Globalization Wins Again
To call the Delphi concession, carried out under the threat of offshoring all Delphi work to Mexico, a negotiated settlement is a stretch by any standard. Management went into negotiations insisting that it needed lower wages to compete in the global economy. The choice offered UAW members was whether to work at half-wages or not at all. It is an ultimatum faced by more and more workers in North America.
Map 1 summarizes the effects of globalization on the North American auto industry to date.
The map identifies three distinct periods in the history of the automobile industry:
- The pre-1950 period when the industry was initially established in Michigan and the Northeast.
- The 1950-1989 period when the auto industry participated in the runaway shop movement to the American South and to the first maquiladoras in Mexico.
- The 1990-2006 (and continuing) period that saw the development of a new auto plant corridor that extends from Mexico City to Atlanta, Georgia.
Another significant feature of Map 1 that deserves notice is the string of major parts manufacturing plants in Mexico, including those owned by Delphi, that are strategically located near the new southern auto plant corridor.
The globalization of the US automobile industry has been a steady migration to the South in the relentless pursuit of cheap labor. Chart 1 offers the specifics of the driving force behind this relocation.
Click on the chart for a larger view.
Download the chart as Excel file.
Chart 1 presents the latest data on the tiered labor market of the North American auto industry. The disparity of wages between North and South is remarkable:
- At $3.00 to $3.50 per hour, Mexican assembly workers make 1/4 of the wages of assembly workers in the American South ($12.00 to $14.50 per hour), who in turn make 1/2 the wages of assembly autoworkers in Northeastern and Midwestern states ($25.00 to $27.00 per hour).
- The wage scale for auto parts manufacturing workers (3/4 of all workers in the auto industry) is even bleaker with Mexican workers currently making $1.50 to $2.00 per hour, less than 1/6 of American parts workers who currently earn $10.00 to $12.00 per hour.
And make no mistake about it — as the Delphi agreement clearly shows, it is the prevailing wages in the South that are dictating the wage trends of the industry.
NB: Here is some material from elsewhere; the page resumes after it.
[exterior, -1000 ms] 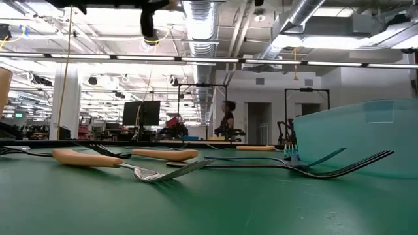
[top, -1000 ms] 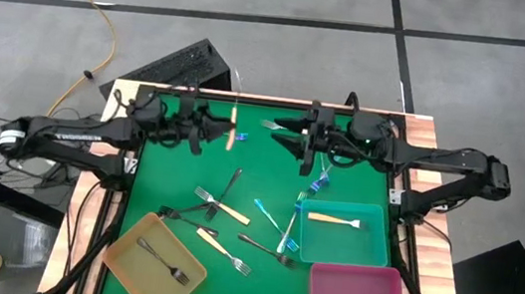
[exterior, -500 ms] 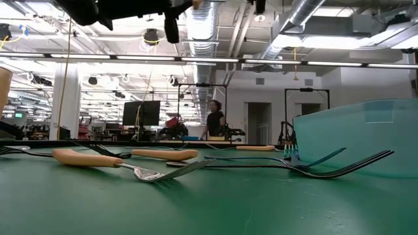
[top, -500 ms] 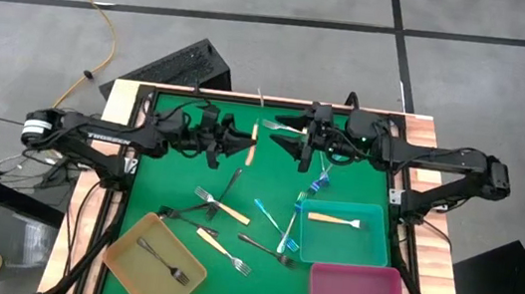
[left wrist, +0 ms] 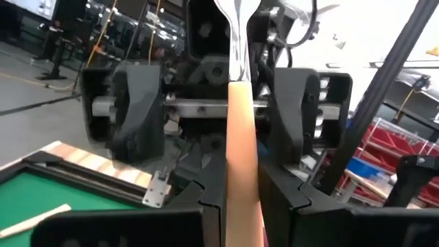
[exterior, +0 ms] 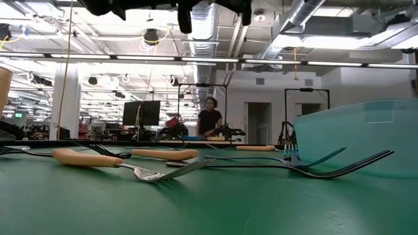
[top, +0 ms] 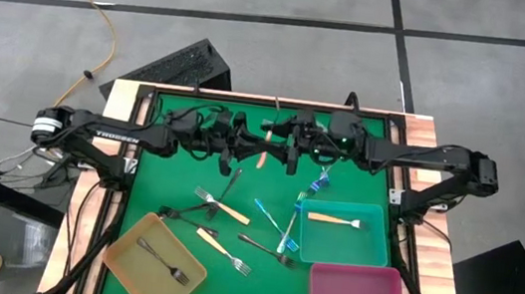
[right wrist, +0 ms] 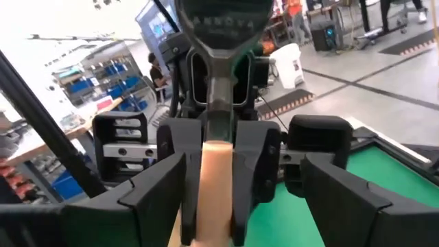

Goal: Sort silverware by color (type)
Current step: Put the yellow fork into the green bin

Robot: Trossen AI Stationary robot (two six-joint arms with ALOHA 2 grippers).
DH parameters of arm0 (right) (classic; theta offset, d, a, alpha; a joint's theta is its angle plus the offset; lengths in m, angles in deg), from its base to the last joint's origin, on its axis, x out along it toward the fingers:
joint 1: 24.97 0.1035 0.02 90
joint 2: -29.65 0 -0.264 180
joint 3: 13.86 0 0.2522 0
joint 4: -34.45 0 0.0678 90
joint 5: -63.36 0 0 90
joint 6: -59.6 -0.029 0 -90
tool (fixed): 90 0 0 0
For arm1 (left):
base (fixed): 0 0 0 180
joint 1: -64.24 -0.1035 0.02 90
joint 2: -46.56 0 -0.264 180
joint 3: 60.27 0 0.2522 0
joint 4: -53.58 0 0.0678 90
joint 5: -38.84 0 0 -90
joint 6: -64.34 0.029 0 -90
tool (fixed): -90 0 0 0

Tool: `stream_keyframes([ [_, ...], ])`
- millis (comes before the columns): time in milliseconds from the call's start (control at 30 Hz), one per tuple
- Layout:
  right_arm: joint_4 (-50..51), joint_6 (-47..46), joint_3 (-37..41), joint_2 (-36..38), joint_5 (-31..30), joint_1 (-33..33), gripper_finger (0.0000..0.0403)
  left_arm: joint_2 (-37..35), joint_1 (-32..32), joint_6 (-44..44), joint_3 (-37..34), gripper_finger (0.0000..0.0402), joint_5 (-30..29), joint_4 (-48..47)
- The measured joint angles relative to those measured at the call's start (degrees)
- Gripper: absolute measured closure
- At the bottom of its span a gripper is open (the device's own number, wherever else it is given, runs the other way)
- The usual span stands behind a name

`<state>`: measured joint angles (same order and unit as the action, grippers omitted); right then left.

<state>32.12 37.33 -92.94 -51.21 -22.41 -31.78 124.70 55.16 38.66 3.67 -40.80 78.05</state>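
Above the table's (top: 148,178) far edge, left gripper (top: 254,150) clamps a tan-handled fork (top: 265,148); right gripper (top: 281,145), facing it, has fingers spread.

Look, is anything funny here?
Yes. A cream-handled fork is up in the air between the left end effector and the right end effector, not in any tray; the left clamps its handle.

Both arms reach inward across the frame's upper middle; left gripper (top: 254,149) clamped, right gripper (top: 279,141) spread, facing.
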Motion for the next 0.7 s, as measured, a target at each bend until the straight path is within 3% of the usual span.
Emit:
stream_keyframes([
  [167,-0.70,1.37,0.13,0.28,-0.26,-0.46,0.0103,-0.12,0.15,-0.10,0.04,0.0365,-0.12,-1.00],
  [267,-0.42,1.73,0.13,0.48,-1.58,-0.46,0.0131,-0.12,0.11,-0.14,0.04,0.0365,-0.37,-1.45],
  [367,-0.04,1.70,0.13,0.55,-1.54,-0.45,0.0188,-0.12,0.15,0.47,0.07,0.0365,-1.21,-1.31],
  [533,0.42,1.92,0.13,0.60,-0.93,-0.37,0.0336,-0.10,0.09,1.24,0.04,0.0365,-1.76,-2.15],
  [700,0.66,2.37,0.13,0.62,-0.90,-0.26,0.0334,-0.10,0.11,1.19,0.04,0.0365,-1.92,-2.68],
])
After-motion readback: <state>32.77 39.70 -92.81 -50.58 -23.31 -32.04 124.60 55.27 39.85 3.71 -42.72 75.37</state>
The much-lamented global “race to the bottom,” assumed by many observers to be a third-world phenomenon, is well underway in North America.
The grim statistics presented in Chart 1 and the trends depicted in Map 1 suggest that the bottom in nowhere in sight, and the dilemma faced by the UAW in the Delphi negotiations shows that the unions alone can not turn the tide of labor devaluation that has been launched against them.
The battle against the ravages of globalization must be supported by all working people in North America and must bridge the same international borders that capital has. Failure to present a united front is a losing option.
A starting point for debate on a winning strategy will be presented in “The Fight of Our Lives: The War of Attrition Against U.S. Labor” forthcoming in MRZine.
Richard D. Vogel is a political reporter who monitors the effects of globalization on working people and their communities. Other works include “The NAFTA Corridors: Offshoring U.S. Transportation Jobs to Mexico” and “Transient Servitude: The U.S. Guest Worker Program for Exploiting Mexican and Central American Workers.” Contact: <firstname.lastname@example.org>.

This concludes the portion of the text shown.